### Task:
Once you have located the line containing "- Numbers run" in the material below, return it exactly along with each line after it through the line containing "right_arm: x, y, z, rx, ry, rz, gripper".

START Dataset records

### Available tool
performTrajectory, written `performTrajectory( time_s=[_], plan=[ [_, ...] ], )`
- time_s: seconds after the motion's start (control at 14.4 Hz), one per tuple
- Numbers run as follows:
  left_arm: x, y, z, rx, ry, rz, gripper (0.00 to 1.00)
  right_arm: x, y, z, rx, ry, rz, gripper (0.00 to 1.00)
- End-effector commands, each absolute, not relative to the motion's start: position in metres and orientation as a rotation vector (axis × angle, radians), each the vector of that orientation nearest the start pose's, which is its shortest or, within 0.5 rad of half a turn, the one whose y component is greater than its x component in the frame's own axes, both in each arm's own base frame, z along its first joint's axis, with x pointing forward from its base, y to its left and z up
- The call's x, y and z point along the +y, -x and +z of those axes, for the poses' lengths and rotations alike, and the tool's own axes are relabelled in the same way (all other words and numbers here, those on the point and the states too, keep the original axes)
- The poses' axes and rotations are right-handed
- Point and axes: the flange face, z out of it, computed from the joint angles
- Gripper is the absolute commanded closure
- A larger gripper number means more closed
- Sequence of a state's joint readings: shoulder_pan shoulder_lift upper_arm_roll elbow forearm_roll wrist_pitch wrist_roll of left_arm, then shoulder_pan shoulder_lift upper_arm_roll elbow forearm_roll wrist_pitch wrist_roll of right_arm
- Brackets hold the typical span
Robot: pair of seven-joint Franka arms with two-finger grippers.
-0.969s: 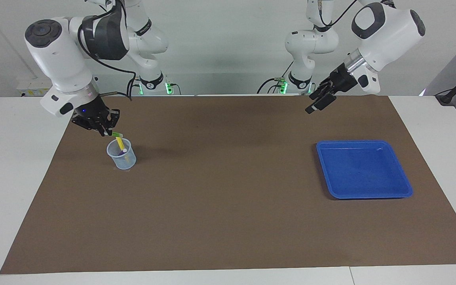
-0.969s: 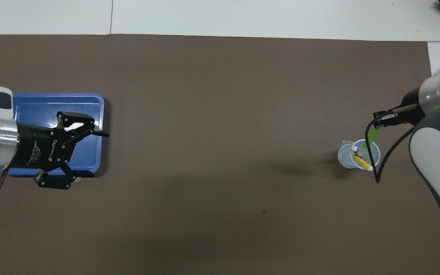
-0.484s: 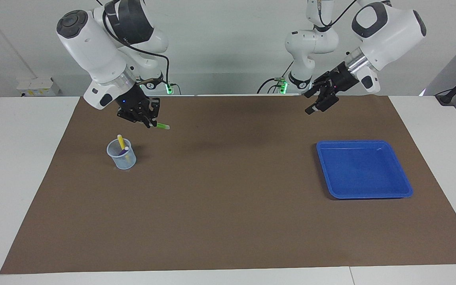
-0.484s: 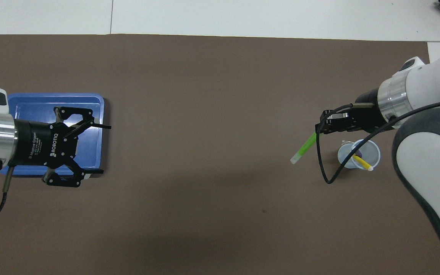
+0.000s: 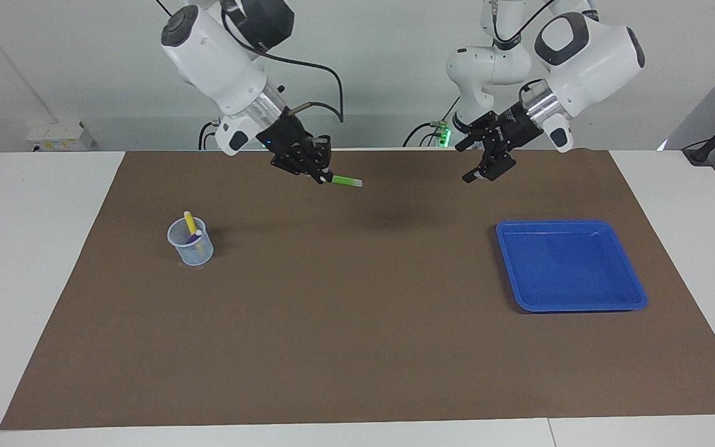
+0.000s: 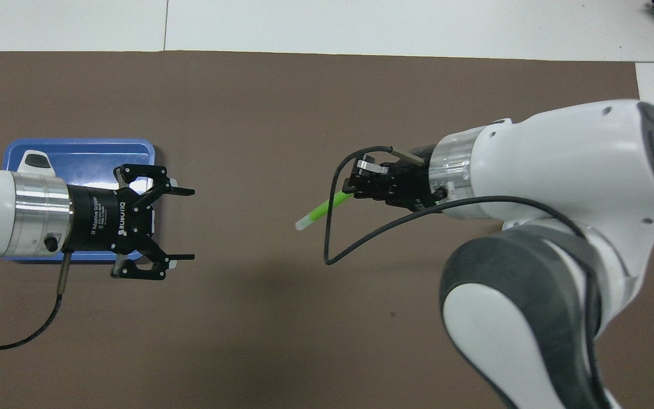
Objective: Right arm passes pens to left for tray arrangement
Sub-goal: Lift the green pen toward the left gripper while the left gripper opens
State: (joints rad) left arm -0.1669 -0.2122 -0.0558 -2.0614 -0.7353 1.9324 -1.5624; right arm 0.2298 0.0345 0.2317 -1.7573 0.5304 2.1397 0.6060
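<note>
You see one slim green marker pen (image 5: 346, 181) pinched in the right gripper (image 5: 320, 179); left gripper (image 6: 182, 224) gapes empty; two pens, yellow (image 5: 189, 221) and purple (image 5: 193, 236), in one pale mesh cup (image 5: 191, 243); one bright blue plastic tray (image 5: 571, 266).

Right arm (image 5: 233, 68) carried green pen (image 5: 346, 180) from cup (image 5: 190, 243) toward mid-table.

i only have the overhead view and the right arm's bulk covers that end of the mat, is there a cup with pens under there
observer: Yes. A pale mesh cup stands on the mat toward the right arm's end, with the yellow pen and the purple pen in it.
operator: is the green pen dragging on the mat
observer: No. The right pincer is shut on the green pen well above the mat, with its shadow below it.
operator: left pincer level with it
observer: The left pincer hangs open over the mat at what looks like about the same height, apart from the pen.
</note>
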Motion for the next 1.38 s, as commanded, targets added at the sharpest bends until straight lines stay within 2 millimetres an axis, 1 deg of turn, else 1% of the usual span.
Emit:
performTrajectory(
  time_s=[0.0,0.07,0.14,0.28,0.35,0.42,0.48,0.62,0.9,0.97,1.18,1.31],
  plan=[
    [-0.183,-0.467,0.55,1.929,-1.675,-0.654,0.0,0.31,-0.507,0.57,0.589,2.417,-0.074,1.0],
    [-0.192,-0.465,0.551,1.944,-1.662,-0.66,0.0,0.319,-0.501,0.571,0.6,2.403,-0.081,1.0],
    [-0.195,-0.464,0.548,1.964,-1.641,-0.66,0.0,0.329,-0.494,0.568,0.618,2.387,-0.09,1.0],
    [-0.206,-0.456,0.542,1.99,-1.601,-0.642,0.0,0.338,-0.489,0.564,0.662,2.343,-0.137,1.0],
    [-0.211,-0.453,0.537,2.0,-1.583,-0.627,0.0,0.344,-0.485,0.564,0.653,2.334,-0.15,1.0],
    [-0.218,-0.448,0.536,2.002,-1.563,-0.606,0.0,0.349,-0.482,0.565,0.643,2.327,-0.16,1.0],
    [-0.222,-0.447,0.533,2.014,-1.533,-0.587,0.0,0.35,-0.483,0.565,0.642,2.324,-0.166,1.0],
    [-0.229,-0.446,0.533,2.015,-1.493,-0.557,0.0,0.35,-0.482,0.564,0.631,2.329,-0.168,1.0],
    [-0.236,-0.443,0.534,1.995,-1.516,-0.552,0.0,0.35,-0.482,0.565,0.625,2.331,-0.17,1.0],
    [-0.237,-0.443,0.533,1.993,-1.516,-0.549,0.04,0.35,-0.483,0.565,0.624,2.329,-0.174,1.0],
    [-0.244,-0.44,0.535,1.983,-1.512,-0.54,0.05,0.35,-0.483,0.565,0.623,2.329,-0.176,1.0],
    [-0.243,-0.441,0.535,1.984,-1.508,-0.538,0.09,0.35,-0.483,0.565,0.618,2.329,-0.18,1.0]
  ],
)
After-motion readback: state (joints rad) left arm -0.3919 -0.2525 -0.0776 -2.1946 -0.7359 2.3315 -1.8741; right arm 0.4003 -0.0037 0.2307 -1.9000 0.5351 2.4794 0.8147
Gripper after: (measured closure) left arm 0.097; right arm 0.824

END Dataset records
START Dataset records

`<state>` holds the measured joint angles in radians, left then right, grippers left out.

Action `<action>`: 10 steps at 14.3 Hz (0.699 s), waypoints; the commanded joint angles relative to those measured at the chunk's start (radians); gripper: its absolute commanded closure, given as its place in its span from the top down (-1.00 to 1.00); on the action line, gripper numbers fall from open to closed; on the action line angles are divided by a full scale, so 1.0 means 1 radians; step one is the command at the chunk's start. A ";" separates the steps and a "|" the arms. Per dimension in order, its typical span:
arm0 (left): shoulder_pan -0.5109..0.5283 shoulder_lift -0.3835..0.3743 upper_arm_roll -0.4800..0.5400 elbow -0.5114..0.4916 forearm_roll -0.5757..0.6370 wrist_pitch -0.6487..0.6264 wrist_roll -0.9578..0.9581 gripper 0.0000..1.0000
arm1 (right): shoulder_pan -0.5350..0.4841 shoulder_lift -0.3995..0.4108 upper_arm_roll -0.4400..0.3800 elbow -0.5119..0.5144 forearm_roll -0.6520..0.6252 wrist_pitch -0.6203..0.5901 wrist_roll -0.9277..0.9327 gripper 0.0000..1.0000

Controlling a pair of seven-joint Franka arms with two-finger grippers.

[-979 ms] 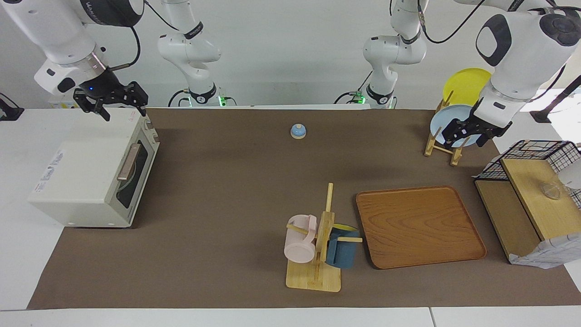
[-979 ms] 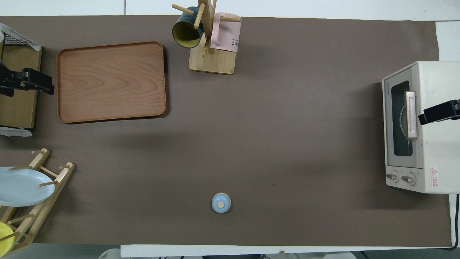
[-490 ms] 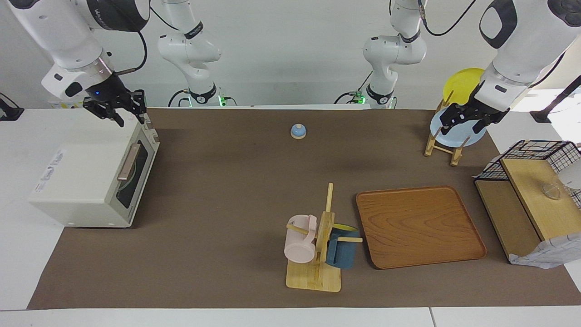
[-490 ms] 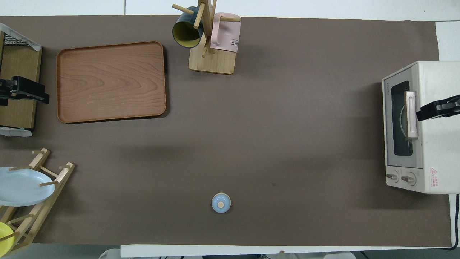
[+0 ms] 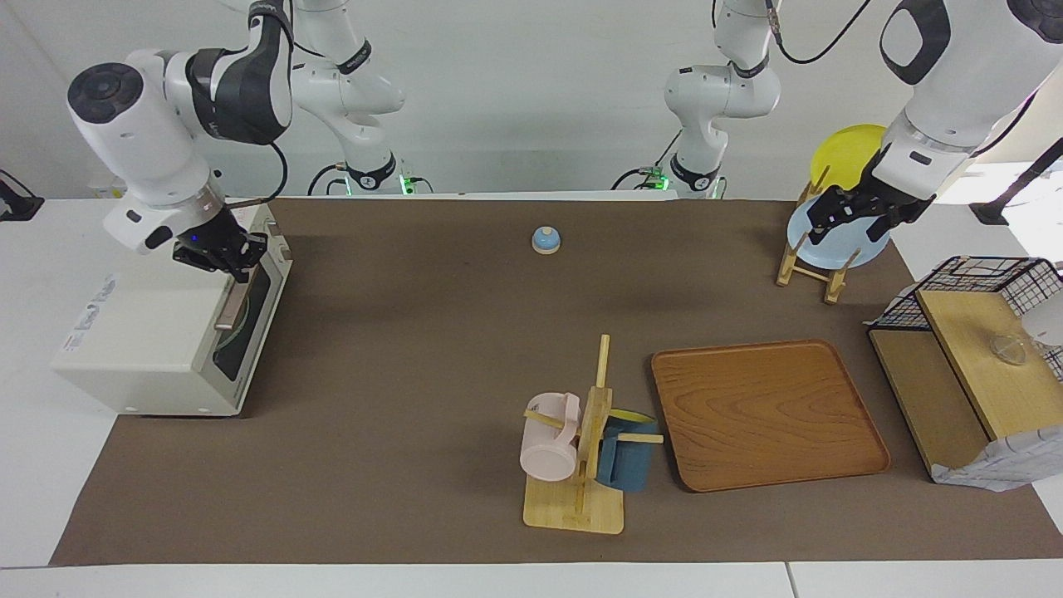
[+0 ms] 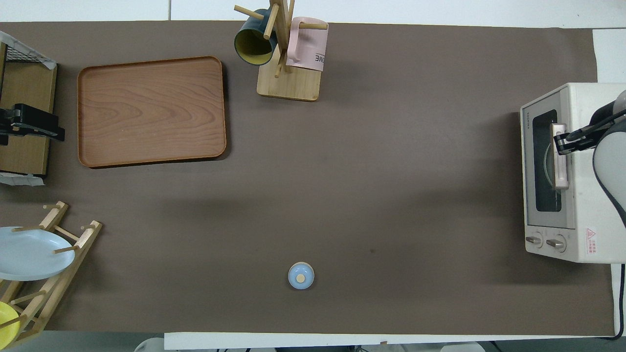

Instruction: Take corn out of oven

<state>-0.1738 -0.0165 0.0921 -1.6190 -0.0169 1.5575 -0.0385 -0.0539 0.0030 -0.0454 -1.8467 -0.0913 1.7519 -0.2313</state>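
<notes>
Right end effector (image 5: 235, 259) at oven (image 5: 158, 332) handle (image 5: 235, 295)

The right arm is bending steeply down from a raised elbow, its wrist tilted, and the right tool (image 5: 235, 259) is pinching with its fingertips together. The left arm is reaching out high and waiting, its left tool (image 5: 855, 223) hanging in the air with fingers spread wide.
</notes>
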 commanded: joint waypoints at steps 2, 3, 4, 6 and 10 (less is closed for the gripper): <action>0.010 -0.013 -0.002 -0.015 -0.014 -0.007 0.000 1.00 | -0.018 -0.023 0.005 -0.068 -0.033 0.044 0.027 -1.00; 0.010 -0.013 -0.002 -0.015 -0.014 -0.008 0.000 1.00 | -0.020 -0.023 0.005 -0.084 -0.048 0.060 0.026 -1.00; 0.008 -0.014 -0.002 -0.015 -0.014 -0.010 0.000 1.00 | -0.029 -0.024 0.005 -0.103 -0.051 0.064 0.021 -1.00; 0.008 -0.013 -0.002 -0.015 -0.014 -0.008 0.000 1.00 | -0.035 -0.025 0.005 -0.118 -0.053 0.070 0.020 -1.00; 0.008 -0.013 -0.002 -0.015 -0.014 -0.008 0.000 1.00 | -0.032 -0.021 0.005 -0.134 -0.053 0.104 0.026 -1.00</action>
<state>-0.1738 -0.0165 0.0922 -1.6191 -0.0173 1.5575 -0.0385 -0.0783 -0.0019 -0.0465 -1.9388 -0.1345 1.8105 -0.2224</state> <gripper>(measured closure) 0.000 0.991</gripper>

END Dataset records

### Solution to this task:
- Numbers run as follows:
  left_arm: x, y, z, rx, ry, rz, gripper (0.00 to 1.00)
  right_arm: x, y, z, rx, ry, rz, gripper (0.00 to 1.00)

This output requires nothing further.